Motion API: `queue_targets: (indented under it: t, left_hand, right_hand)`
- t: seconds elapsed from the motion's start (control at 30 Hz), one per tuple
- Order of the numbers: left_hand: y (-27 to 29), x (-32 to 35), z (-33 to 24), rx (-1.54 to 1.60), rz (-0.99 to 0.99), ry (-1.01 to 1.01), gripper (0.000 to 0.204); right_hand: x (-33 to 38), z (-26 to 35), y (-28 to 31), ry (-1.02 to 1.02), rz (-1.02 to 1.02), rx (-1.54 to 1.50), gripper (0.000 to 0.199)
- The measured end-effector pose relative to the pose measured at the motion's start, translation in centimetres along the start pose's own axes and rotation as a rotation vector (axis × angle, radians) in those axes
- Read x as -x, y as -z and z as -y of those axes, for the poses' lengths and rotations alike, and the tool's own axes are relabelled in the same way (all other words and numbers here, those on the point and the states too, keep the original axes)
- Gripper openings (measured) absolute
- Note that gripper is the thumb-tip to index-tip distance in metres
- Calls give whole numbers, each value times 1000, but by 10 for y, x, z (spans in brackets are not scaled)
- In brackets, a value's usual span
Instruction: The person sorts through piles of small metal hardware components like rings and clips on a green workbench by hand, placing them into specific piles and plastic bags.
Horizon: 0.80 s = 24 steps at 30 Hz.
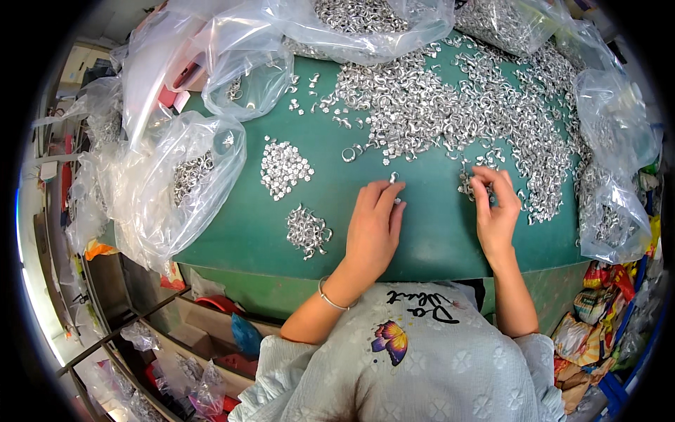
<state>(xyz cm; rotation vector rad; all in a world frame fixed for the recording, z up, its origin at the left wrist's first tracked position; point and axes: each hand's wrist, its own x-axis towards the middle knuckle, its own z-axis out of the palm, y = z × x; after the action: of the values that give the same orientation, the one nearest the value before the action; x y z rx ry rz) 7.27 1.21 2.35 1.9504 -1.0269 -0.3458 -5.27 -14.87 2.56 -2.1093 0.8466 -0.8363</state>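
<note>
My left hand (374, 228) is closed over the green tabletop (429, 243), its thumb and fingers pinching a small silver metal piece (394, 178) that pokes out past the fingertips. To the right, my right hand (498, 209) has its thumb and index finger brought together at the edge of a little cluster of silver pieces (464, 184); whether anything sits between those fingertips is too small to tell. Left of my left hand lie two separate heaps: flower-shaped silver pieces (285, 169) and, nearer me, curved hook-like silver pieces (308, 232).
A broad spread of loose silver pieces (429, 105) covers the table's far and right parts. Clear plastic bags of metal parts stand around it, including one at left (218, 169) and one at right (608, 126). Below the table's left edge are open compartments (190, 316); colourful packets (590, 309) lie at lower right.
</note>
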Motion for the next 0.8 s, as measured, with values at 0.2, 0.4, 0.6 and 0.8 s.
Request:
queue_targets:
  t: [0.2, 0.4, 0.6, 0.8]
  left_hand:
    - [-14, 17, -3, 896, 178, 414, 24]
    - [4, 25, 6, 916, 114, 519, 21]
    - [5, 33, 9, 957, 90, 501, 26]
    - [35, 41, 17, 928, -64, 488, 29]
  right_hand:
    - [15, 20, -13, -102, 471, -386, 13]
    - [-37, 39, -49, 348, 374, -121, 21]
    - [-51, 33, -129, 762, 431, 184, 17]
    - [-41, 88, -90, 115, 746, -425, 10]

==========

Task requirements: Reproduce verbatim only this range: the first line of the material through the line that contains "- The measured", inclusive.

Answer to this problem:
Motion API: `queue_targets: (indented under it: t, left_hand, right_hand)`
- t: seconds elapsed from the motion's start (control at 30 Hz), one per tuple
- Order of the numbers: left_hand: y (-27 to 29), x (-32 to 35), z (-33 to 24), rx (-1.54 to 1.60), rz (-0.99 to 0.99), ry (-1.01 to 1.01), gripper (0.000 to 0.204); right_hand: x (-33 to 38), z (-26 to 35), y (-28 to 31), ry (-1.02 to 1.02), rz (-1.02 to 1.02), rx (-1.54 to 1.50), gripper (0.000 to 0.199)
- The measured end-effector pose relative to the pose measured at the motion's start, translation in centimetres along the start pose's own axes and rotation as a rotation vector (axis × angle, radians) in those axes

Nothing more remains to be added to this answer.